*Required action*
Given the records below, would you repeat exactly the lines that begin at the one containing "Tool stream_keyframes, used" and end at the one containing "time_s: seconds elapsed", inclusive?

===== Exercise data =====

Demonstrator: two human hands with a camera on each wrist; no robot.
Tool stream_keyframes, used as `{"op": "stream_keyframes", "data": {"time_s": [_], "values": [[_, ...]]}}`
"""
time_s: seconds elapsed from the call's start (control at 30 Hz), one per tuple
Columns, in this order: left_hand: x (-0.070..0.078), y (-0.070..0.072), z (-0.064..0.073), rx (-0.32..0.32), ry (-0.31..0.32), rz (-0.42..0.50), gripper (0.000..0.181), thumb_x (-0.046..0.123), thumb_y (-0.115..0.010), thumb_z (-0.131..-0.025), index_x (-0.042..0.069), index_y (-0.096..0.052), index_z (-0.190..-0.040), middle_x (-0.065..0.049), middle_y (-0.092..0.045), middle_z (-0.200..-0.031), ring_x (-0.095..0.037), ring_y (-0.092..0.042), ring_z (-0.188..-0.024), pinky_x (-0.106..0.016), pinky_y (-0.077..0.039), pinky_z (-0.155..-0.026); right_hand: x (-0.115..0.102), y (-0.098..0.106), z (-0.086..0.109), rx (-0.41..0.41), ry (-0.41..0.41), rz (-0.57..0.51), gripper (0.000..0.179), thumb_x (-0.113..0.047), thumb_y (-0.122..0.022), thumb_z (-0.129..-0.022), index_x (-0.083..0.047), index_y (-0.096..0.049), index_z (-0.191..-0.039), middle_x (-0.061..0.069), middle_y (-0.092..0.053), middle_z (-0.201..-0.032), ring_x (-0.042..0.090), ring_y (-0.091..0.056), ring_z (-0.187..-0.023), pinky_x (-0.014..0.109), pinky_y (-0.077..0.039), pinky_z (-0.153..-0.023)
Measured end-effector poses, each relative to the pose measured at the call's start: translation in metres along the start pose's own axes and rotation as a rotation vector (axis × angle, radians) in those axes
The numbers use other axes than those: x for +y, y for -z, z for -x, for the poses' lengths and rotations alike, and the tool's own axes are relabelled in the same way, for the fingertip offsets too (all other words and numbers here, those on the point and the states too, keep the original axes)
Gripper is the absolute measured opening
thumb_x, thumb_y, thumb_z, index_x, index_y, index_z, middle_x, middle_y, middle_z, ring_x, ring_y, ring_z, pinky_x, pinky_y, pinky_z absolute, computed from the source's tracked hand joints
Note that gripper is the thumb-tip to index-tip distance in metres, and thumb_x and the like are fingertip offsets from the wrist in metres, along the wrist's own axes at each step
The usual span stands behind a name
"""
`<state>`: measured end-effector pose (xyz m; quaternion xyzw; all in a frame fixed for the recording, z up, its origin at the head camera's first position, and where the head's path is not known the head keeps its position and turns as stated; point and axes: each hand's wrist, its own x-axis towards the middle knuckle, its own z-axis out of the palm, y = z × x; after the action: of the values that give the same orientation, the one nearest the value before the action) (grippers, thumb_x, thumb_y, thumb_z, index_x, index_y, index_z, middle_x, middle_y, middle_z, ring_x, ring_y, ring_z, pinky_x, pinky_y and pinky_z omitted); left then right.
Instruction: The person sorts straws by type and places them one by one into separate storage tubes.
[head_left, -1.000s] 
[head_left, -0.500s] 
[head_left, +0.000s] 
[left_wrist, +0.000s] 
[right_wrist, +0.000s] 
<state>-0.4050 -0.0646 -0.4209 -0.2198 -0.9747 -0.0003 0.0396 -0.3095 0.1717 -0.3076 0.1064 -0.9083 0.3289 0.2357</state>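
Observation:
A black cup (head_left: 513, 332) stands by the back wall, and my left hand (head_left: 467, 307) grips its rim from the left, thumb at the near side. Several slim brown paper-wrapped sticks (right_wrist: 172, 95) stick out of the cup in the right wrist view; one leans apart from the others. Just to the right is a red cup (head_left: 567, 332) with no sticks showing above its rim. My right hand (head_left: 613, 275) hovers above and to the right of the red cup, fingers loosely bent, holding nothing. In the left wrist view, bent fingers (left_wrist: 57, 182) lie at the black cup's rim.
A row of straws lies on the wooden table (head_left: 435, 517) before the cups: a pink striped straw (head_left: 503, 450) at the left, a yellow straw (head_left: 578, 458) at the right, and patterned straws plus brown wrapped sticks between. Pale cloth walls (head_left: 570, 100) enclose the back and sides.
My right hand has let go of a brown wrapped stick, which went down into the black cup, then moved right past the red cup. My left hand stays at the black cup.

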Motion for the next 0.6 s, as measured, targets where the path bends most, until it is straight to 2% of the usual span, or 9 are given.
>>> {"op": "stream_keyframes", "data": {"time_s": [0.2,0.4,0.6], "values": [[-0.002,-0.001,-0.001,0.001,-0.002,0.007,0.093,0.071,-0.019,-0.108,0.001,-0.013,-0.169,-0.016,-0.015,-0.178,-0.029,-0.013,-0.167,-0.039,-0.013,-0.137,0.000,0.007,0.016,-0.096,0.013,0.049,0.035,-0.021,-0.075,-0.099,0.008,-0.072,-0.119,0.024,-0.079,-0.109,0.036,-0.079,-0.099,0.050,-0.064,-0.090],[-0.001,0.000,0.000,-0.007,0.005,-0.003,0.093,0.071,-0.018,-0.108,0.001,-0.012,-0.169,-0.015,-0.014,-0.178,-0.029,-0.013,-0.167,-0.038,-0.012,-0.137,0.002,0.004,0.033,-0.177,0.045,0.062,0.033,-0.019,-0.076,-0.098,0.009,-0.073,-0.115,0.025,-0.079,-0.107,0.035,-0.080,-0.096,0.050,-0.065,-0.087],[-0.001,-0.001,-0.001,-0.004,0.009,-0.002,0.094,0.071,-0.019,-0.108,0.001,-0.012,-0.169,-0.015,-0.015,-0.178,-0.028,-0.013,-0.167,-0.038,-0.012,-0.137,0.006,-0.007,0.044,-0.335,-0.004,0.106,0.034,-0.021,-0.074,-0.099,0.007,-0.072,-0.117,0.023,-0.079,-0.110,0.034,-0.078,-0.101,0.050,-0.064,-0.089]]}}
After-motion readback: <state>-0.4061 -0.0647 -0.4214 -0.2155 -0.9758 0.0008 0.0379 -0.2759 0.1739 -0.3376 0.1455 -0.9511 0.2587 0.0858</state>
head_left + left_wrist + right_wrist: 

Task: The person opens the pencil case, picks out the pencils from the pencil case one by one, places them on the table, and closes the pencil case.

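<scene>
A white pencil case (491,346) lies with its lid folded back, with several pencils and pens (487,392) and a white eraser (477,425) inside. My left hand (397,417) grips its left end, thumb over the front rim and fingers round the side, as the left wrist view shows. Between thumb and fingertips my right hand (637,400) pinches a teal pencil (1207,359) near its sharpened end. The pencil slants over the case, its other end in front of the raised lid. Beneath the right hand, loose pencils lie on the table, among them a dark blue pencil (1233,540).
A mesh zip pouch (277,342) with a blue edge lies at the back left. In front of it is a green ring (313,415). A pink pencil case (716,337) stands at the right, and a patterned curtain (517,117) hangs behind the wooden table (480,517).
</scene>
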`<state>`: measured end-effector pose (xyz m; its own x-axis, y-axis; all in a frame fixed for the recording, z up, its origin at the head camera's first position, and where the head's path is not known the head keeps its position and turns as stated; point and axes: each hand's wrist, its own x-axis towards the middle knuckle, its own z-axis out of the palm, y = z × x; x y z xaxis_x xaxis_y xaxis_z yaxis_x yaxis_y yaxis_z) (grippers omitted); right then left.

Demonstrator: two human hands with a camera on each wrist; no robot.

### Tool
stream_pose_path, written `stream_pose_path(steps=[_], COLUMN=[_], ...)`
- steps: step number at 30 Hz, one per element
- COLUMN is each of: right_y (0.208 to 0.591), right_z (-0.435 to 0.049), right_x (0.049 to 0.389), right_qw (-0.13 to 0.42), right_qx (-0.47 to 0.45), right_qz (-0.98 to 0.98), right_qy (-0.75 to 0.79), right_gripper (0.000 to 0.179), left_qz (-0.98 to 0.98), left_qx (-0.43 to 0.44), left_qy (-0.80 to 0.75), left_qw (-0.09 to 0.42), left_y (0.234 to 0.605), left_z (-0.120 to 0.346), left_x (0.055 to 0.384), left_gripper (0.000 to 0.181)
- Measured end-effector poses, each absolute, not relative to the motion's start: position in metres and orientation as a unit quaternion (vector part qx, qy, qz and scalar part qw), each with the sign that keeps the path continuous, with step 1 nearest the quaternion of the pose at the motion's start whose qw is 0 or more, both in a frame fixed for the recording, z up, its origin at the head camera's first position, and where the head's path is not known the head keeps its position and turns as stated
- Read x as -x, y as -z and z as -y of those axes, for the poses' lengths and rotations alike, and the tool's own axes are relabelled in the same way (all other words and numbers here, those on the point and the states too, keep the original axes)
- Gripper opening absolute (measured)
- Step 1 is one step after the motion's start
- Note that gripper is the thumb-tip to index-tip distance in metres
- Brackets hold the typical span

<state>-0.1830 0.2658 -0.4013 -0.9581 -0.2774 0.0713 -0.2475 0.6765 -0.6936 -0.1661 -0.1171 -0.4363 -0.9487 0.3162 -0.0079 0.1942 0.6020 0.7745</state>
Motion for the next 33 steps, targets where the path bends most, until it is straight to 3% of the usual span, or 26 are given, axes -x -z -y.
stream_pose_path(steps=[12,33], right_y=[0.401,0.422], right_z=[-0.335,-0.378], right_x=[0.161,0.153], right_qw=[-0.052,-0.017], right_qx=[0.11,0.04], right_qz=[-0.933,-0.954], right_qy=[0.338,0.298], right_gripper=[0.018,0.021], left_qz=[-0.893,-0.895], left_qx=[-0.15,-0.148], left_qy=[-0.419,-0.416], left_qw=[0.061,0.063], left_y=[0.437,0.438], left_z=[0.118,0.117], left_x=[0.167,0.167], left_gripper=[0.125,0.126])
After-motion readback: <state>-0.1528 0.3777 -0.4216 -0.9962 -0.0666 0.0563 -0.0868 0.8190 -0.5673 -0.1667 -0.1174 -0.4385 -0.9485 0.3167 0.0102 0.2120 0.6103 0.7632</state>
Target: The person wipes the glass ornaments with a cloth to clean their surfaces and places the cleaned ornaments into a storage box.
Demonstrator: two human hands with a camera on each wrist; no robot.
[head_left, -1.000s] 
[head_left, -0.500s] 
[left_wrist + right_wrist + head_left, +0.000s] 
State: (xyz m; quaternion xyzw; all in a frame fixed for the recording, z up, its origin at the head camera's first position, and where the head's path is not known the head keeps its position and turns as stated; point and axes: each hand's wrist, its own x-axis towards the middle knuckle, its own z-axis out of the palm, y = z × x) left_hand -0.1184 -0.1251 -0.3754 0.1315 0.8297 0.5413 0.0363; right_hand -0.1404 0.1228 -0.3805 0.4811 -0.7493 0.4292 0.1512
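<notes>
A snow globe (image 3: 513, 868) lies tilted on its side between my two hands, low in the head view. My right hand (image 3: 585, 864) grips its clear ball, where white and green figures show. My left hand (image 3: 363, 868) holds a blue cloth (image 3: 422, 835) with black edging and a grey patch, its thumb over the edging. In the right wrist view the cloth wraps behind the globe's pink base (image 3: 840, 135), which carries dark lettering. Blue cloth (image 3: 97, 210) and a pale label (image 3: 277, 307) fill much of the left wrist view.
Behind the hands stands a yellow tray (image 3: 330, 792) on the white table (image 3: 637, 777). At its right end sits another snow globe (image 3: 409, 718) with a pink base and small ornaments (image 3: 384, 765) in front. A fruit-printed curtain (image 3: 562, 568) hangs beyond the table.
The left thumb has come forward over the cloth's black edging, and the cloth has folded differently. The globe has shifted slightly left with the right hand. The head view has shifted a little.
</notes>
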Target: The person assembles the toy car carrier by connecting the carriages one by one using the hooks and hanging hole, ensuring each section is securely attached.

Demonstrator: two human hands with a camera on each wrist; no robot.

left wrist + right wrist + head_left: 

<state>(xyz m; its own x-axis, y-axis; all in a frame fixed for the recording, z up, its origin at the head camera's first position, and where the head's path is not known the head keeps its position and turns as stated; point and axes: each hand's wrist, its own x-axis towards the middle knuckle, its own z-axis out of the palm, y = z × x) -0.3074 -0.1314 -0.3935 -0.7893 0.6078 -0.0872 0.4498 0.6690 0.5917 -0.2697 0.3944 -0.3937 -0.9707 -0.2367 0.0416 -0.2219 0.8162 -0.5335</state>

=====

*Written solution*
Tool stream_keyframes, used as `{"op": "stream_keyframes", "data": {"time_s": [_], "values": [[_, ...]]}}`
"""
time_s: seconds elapsed from the call's start (control at 30 Hz), one per tuple

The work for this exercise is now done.